Frankenstein's Monster (as seen in the book, not the movies) moves me with his eloquent observations of the shallow actions of humanity to condemn anything they cannot immediately understand. Despite his intelligence and significant implication for mortality he is hunted down for his appearance and the way he was born, not his actions.

Zombies quickly become a criticism of the mob mentality I observe through middle school and onward. What was once a vibrant city quickly turns into a mass of shambling brain-eating morons. With no true thoughts of their own they simply lash out at any living creature they see.

Satan, the ultimate "monster", gains a special place in my heart after reading Paradise Lost. A headstrong rebel who believes all should be equal, not ruled over by a privileged class. Despite being cast down into the most awful existence he still surmises,
"The mind is its own place, and in it self
Can make a Heaven of Hell, a Hell of Heaven."

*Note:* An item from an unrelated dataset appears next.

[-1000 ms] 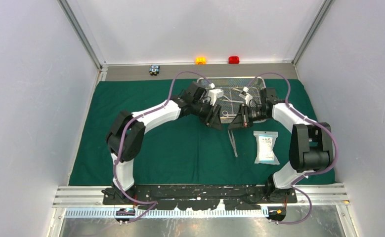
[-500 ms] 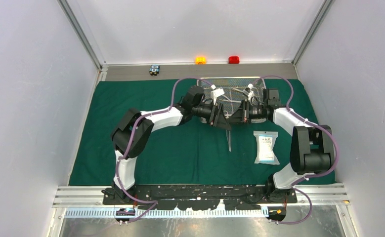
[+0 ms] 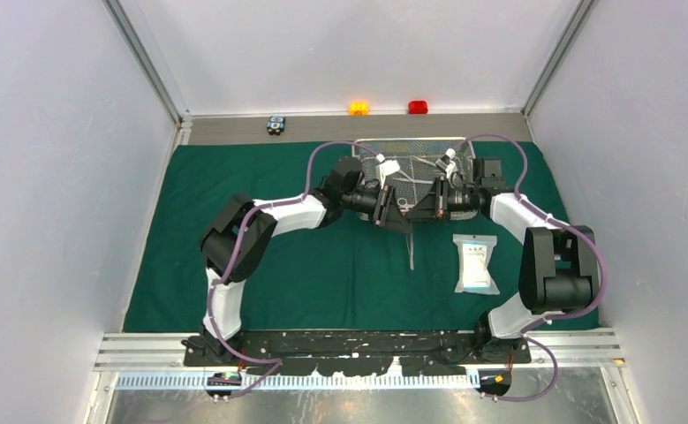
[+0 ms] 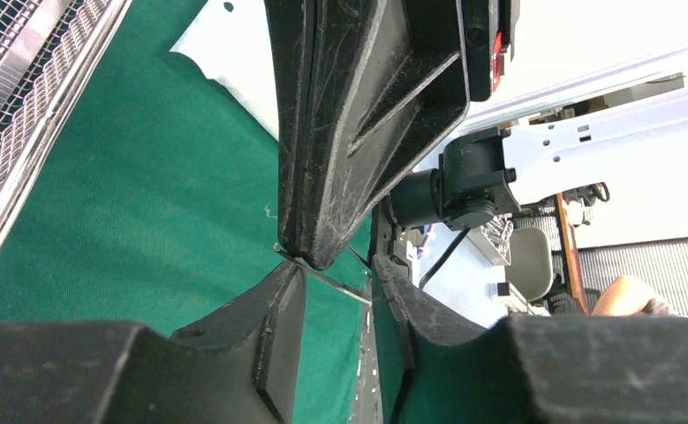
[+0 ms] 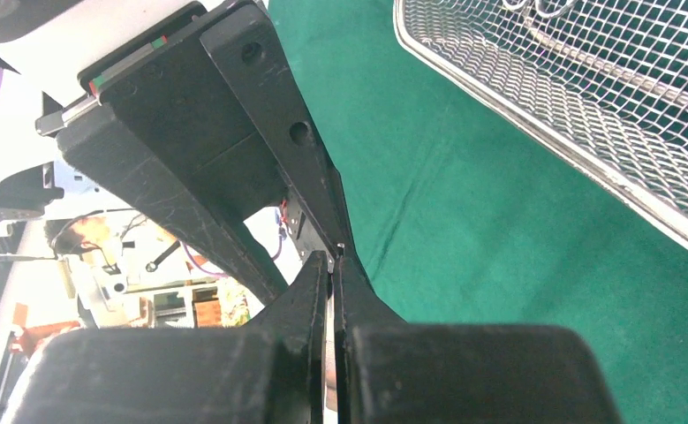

Although I don't see myself as a monster anymore it gives me a strange sense of pride knowing something so "wrong" gave me such comfort. As I shared my feelings and learned others felt the same way I did, albeit from a different perspective, it dawned on me the reason these creatures were so popular is because we all feel a little monstrous sometimes. We all have beasts we try to hold at bay, sometimes for the better but most times for the worst. By learning to love monsters and recognize they're humanity we learn to love ourselves and others unconditionally.